Chrome is faster here too
Babarun canvas-accelerate
This
test from the highly respected habraiser
babarun verifies the implementation of the hardware accelerated HTML5 canvas. The Tegra 3 has a built-in though architecturally clumsy, but quite tolerable GeForce ULP 3 video accelerator. But since both Chrome and Dolphin have support for hardware acceleration, this test will also be implemented.
Dolphin hd
At 960 polygons, the browser draws a phenomenal result of almost 54 fps.

Chrome
But Chrome cannot boast of such a result:

Webgl
Dolphin formally supports WebGL, so you should check the performance with 3D GRAFON11! 11
As I expected, support will be clumsy. Draw draws a picture, but so slowly that nothing serious can not be said.
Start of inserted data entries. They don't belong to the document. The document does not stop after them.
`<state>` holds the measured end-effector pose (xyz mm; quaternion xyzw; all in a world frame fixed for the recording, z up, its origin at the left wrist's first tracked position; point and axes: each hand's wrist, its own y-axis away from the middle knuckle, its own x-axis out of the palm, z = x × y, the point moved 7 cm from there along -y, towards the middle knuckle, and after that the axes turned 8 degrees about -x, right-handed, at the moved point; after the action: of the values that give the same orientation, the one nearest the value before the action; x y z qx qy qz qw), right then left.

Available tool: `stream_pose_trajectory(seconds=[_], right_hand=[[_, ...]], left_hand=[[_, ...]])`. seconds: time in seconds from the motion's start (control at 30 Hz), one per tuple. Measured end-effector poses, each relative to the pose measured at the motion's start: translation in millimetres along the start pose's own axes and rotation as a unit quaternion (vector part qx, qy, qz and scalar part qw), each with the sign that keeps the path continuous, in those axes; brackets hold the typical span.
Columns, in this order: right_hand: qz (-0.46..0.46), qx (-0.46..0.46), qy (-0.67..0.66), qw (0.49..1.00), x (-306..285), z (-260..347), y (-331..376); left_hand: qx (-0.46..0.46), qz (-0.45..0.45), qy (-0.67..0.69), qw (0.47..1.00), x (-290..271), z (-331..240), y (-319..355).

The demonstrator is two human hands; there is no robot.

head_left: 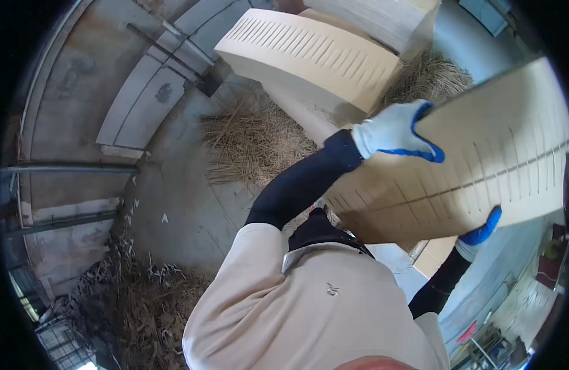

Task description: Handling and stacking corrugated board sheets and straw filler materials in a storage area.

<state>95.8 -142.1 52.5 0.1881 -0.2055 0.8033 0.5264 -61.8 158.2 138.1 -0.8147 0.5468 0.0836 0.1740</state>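
Note:
Both my hands wear white gloves with blue coating. They hold a large tan cardboard sheet (448, 157) in front of me and to my right, tilted. Rows of short slits and a long dark line run across its face. My left hand (398, 132) grips it near its far-left side, thumb and fingers curved. At the near edge, my right hand (482, 228) has a blue digit over the face; its other fingers are hidden beneath. Beyond my left hand stands a stack of similar slit cardboard (309, 52).
Loose brown strips (253, 139) lie heaped on the floor left of the stack, with another strip heap (432, 80) behind the sheet. Dark scraps (158, 308) cover the floor at lower left. A plastic-wrapped stack (383, 24) stands at the back. Grey panels (142, 98) line the left.

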Motion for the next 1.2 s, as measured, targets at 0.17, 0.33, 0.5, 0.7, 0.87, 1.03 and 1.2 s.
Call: stream_pose_trajectory(seconds=[0.17,0.33,0.5,0.7,0.87,1.03,1.2], right_hand=[[-0.023,0.006,0.039,0.999,-4,29,8],[-0.036,-0.047,0.079,0.995,-14,51,26],[-0.131,-0.126,0.165,0.969,3,66,32],[-0.103,-0.199,0.244,0.943,-46,78,18],[-0.131,-0.098,0.070,0.984,-71,47,21],[-0.117,-0.049,0.175,0.976,-69,-32,79],[-0.116,-0.025,0.154,0.981,-83,-39,71]], left_hand=[[-0.069,0.095,0.151,0.982,28,4,8],[-0.016,0.083,0.177,0.981,36,5,13],[0.019,0.053,0.184,0.981,48,14,10],[-0.006,0.048,0.136,0.990,68,14,13],[-0.008,-0.005,0.085,0.996,69,-3,17],[-0.071,0.004,0.197,0.978,90,2,5],[-0.145,0.047,0.278,0.948,122,8,-7]])
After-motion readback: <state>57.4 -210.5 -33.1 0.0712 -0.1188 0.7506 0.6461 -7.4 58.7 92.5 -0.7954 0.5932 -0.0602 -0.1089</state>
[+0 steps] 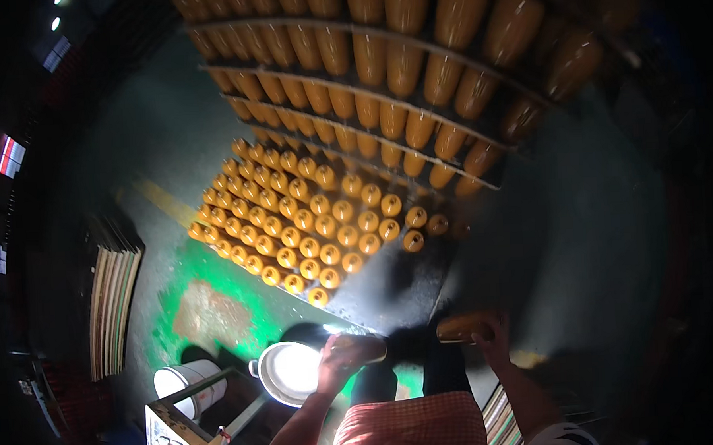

Perhaps this is a software bug, and it is possible to heal the increase in iron power, but for the time being WebGL cannot be used on mobile platforms for anything complicated:

Total
So, summing up, the guys from MoboTab managed to show a result similar to the new-fashioned Chrome Beta. Given the support for syncing bookmarks and data with a Google account, the implementation of extensions, which is only being implemented in Chrome, and a very smart interface, the MoboTap browser makes serious claims to be the best WebKit browser for Android.
QR code:

Address to
download . Works on Android 3/4, as well as with limited functionality under Android 2.3.x.